Sen. McCain has pledged to win this war. We must do so, for the consequences of failure would be staggering. But as he has acknowledged, he cannot do that without the support of conservatives who man the phone banks, raise the funds, walk the precincts and turn out the vote on Election Day. I hope my fellow conservatives will decide as I have: We need John McCain as commander in chief.
The other endorsement came from a man not so well known,but someone I've come to know and respect through our work together on various issues and a man that I supported for president when he ran some years ago, Gary Bauer:
{..}As a conservative Republican, I respect those who seek ideological purity from the man who would lead our party. But it is also as a conservative Republican that I respectfully ask conservatives to consider these crucial numbers before they abandon Mr. McCain.
Six — That's the number of Supreme Court justices who will be 70 years old or older on Inauguration Day 2009. That number includes all five of the court's left-leaning members. Court watchers predict that the next president will appoint at least two, and as many as five, justices.
Twenty-six — That's the average tenure in years of Supreme Court justices since 1970. While presidents remain in office for four or eight years, Supreme Court appointees have the opportunity to shape our laws for a generation or more.
We know what sort of justices Mrs. Clinton and Mr. Obama would appoint. Both voted against John Roberts and Samuel Alito and have spoken admiringly of the court's most liberal justices. Mr. McCain, on the other hand, voted to confirm both Chief Justice Roberts and Justice Alito, and he has pledged to nominate "strict constructionist" judges in the mold of the court's four conservative members. With so many Supreme Court rulings — including those concerning abortion, affirmative action, states' rights, the Second Amendment and religious freedom — being decided by slim 5-4 margins, the prospect of either Democratic candidate nominating even one justice should be enough to rally conservatives around Mr. McCain.
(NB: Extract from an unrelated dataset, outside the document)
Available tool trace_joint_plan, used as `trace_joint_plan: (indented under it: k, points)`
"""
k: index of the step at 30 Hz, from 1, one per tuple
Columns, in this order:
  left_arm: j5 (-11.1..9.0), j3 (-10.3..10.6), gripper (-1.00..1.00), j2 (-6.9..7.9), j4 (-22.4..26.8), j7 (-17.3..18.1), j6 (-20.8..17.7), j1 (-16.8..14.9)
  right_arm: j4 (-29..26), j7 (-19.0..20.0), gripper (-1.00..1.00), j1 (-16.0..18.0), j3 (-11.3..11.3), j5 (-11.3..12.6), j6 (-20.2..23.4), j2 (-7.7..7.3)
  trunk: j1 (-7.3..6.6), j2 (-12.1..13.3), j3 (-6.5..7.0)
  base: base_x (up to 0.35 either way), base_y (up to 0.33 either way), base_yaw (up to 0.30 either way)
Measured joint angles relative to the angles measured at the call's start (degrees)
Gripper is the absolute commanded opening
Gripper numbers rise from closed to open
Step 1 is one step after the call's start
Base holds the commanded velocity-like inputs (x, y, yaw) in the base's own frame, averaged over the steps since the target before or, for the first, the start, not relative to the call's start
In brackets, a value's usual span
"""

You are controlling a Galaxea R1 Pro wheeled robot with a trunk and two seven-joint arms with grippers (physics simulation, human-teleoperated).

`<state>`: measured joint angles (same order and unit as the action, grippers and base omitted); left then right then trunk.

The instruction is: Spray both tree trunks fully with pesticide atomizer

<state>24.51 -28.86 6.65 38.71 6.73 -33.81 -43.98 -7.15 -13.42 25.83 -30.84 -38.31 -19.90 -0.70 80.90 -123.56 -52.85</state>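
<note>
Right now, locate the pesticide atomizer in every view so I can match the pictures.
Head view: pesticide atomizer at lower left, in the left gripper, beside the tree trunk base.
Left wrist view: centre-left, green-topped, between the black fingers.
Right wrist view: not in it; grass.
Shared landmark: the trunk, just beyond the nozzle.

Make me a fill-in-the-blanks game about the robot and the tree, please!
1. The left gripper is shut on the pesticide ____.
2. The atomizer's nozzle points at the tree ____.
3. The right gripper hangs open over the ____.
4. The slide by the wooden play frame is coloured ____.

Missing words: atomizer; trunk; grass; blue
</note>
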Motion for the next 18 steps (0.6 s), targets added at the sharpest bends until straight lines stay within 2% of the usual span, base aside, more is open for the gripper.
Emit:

Eighty — That's the percentage by which Iraqi and American deaths fell between December 2006, just before Mr. Bush announced the troop surge, and December 2007. In the face of national defeatism, Mr. McCain stood, virtually alone, as an outspoken defender of the surge strategy. Although he knew his position was deeply unpopular, as he once told a reporter, "I'd rather lose the presidency than lose the war."
Eighty-two — That's the lifetime American Conservative Union rating John McCain has compiled in 25 years in Congress, a score comparable to those of numerous other Senate conservatives, including Sens. Charles Grassley, Lamar Alexander, Bob Bennett and former Sen. Rick Santorum. Meanwhile, Mr. McCain has a 4 percent lifetime rating from the National Abortion Rights Action League, voting pro-life 123 times out of 128
Adding up these numbers helps explain why so many conservative leaders — including Sam Brownback, Tom Coburn, Phil Gramm, Jon Kyl, Haley Barbour, Jack Kemp, Tim Pawlenty and Ted Olsen — have endorsed Mr. McCain.
I've done the math, and that is why I have decided to join these and many other conservatives in endorsing John McCain for president in 2008.
It's one thing to see endorsements from people you don't know personally.That happens all the time.
In this case, these are people who's integrity, patriotism and common sense I have absolutely no doubts about, people I've interacted with personally and have tremendous respect for.
So, like a lot of people, I have some thinking to do. It may just be time for me to get off the fence.